GIVEN DATA:
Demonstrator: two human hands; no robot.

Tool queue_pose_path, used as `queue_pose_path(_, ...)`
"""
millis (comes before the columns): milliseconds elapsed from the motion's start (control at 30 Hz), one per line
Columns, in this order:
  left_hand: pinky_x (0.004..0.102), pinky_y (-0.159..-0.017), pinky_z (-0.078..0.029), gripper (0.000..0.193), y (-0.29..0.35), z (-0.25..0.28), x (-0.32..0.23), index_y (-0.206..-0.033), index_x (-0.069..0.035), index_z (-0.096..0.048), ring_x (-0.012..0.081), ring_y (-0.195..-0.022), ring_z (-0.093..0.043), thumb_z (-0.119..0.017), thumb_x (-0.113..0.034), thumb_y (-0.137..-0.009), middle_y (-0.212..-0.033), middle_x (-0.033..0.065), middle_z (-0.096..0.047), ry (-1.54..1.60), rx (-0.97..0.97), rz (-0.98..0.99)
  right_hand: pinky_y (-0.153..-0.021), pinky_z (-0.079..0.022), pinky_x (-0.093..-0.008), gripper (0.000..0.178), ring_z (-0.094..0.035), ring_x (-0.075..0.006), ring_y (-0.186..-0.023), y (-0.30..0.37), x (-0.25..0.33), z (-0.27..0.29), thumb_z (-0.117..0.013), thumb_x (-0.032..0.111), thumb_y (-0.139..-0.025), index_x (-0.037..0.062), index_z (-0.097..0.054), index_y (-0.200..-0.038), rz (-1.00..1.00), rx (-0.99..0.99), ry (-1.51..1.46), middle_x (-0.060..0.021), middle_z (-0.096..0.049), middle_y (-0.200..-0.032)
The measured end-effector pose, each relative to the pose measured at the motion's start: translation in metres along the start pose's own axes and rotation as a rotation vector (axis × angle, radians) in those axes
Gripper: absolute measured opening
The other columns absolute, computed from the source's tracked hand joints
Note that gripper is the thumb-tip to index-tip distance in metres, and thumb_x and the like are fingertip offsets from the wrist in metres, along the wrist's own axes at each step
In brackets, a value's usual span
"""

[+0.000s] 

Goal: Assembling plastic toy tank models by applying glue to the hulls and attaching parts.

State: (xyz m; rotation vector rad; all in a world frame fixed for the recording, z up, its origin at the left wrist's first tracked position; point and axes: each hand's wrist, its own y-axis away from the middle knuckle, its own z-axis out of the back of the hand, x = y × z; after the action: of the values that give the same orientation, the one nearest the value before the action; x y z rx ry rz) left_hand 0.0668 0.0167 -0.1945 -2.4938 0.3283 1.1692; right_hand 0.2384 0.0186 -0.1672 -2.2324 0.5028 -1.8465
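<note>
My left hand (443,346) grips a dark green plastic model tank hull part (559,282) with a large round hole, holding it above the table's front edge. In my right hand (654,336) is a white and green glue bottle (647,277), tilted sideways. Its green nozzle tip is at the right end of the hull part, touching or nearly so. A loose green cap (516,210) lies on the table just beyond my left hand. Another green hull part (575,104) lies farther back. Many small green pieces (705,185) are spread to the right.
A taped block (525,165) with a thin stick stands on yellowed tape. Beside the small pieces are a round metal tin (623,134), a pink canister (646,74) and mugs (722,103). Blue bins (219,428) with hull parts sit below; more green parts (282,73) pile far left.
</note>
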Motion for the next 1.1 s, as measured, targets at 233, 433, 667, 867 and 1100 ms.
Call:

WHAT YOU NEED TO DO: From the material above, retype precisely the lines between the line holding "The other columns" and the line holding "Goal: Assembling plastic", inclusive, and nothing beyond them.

RESULT FOR THIS EXERCISE:
The other columns absolute, computed from the source's tracked hand joints
Note that gripper is the thumb-tip to index-tip distance in metres, and thumb_x and the like are fingertip offsets from the wrist in metres, along the wrist's own axes at each step
In brackets, a value's usual span
"""

[+0.000s] 

Goal: Assembling plastic toy tank models by applying glue to the hulls and attaching parts.

Here the work on this exercise is complete.